La gauche parle de grands projets collectifs, mais il est surtout question de protéger des acquis. De toute manière, elle ne mobilise plus, non par manque d’enjeux, mais parce que la mobilisation de masse n’existe plus. Nos sociétés individualistes n’en gardent plus que des sursauts qui n’arrivent pas à s’ancrer dans la durée.

Au Québec, souverainistes et fédéralistes sont dans le même cul-de-sac. Il est faux de croire que cette opposition qui a nourri notre vie politique dès la création de la Confédération a disparu. Mais des deux côtés, effet de deux référendums perdus et d’une constitution à laquelle nul ne veut plus toucher, on tourne en rond. Et il n’y a plus de voix puissante pour brasser la cage, lancer aux « fatigués » qu’ils n’ont qu’à aller se coucher, foi de Pierre Falardeau ! Falardeau est mort, tout comme Hélène Pedneault, Michel Chartrand. Et ne devient pas voix de la colère qui veut…
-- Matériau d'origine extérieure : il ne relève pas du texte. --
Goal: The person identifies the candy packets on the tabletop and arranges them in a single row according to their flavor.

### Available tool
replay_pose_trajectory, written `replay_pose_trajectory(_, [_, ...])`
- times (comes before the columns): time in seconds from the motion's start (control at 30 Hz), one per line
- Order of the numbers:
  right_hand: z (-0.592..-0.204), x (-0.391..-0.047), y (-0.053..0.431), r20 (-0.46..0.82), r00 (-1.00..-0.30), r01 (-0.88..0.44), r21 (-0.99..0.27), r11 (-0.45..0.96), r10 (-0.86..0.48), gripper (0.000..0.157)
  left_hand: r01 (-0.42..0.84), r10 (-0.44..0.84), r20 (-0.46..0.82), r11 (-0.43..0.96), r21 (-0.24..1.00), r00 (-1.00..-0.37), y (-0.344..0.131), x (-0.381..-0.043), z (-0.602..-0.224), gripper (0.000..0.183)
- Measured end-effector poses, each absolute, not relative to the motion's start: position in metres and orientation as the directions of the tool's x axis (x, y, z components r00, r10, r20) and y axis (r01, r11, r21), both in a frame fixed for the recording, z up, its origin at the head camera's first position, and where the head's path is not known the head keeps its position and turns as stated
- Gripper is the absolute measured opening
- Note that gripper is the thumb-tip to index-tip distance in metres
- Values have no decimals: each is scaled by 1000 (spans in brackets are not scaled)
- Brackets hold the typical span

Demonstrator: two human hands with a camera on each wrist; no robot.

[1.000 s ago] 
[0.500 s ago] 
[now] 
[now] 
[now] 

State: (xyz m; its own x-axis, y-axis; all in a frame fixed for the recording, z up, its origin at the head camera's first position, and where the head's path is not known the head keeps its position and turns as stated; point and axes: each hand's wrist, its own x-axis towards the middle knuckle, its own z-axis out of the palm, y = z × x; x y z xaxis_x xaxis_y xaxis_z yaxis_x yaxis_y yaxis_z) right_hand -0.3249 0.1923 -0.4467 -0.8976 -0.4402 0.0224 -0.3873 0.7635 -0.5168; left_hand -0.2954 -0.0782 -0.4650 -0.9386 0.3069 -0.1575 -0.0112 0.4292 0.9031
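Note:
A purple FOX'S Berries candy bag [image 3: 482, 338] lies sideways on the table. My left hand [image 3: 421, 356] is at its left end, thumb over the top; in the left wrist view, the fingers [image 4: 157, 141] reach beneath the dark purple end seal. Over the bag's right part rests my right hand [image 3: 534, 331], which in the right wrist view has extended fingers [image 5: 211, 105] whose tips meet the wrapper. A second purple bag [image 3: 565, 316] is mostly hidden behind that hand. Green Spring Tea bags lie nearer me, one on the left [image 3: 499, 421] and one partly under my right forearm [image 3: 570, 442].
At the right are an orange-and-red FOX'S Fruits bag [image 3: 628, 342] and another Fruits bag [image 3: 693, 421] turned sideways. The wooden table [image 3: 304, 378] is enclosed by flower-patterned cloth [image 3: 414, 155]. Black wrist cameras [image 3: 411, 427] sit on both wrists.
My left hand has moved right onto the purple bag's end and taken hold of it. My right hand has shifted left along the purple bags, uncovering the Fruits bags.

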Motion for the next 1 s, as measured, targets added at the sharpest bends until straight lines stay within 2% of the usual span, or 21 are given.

Dans les temps que nous traversons, on s’est mis à dire qu’il faudrait faire de la politique autrement. Mais comment y arriver ? La démonstration reste à faire. Avec tout ce que l’on a dit, écrit, rapporté sur les abus en politique, on pourrait croire qu’à défaut de grande révolution, nos élus vont à tout le moins cesser de nous passer des sapins coûteux, ou grossiers, ou inexplicables.